En dernier lieu, les moyens tirés de l’erreur de droit, de la méconnaissance du respect des droits de la défense, de la violation de l’article 3 de la convention européenne de sauvegarde des droits de l’homme et des libertés fondamentales et de l’article 2 du Protocole n°4 de la convention européenne de sauvegarde des droits de l’homme et des libertés fondamentales ne sont pas assortis de précisions suffisantes permettant au tribunal d’en apprécier le bien-fondé. Ils doivent, par suite, être écartés.

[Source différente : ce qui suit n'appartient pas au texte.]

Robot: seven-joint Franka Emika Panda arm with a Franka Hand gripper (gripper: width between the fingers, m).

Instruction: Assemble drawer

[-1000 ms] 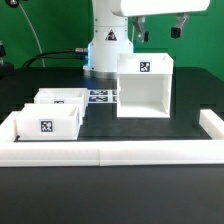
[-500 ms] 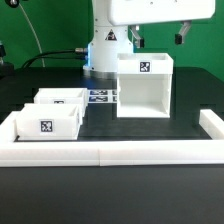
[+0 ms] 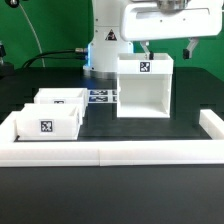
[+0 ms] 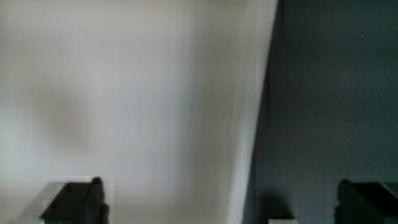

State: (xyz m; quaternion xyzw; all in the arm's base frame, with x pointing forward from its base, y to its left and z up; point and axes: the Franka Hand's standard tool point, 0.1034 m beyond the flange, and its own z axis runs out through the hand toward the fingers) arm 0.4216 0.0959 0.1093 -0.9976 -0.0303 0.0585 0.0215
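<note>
The tall white drawer housing (image 3: 145,88) stands upright on the black table, a marker tag on its front top edge. Two small white open-topped trays (image 3: 60,99) (image 3: 47,121) sit side by side at the exterior view's left, each with a tag. My gripper (image 3: 168,47) hangs open and empty just above the back of the housing, its fingers (image 3: 147,46) spread wide. In the wrist view the gripper (image 4: 222,205) looks down on the blurred white housing (image 4: 143,100), with dark table beside it; both dark fingertips (image 4: 75,200) stand far apart.
The marker board (image 3: 100,97) lies flat between the trays and the housing. A low white border wall (image 3: 110,152) runs along the front and both sides. The arm's white base (image 3: 105,50) stands behind the housing.
The gripper has come down toward the top of the housing and shifted slightly to the exterior view's right. It has stayed open. The housing and trays have not moved.
</note>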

Il résulte de tout ce qui précède que M. C… n’est pas fondé à demander l’annulation des décisions du 21 novembre 2025 du préfet du Puy-de-Dôme portant obligation de quitter le territoire français sans délai, fixant le pays de renvoi, portant interdiction de retour sur le territoire français et assignation à résidence. Par suite, la requête de M. C… doit être rejetée, y compris les conclusions présentées au titre des frais liés au litige.
D E C I D E :
Article 1er : La requête de M. C… est rejetée.
Article 2 : Le présent jugement sera notifié à M. A… C… et au préfet du Puy-de-Dôme.
Rendu public par mise à disposition au greffe le 16 décembre 2025.
La magistrate désignée,
L. B…
La greffière,
F. LLORACH
La République mande et ordonne au préfet du Puy-de-Dôme en ce qui le concerne ou à tous commissaires de justice à ce requis en ce qui concerne les voies de droit commun contre les parties privées, de pourvoir à l’exécution de la présente décision.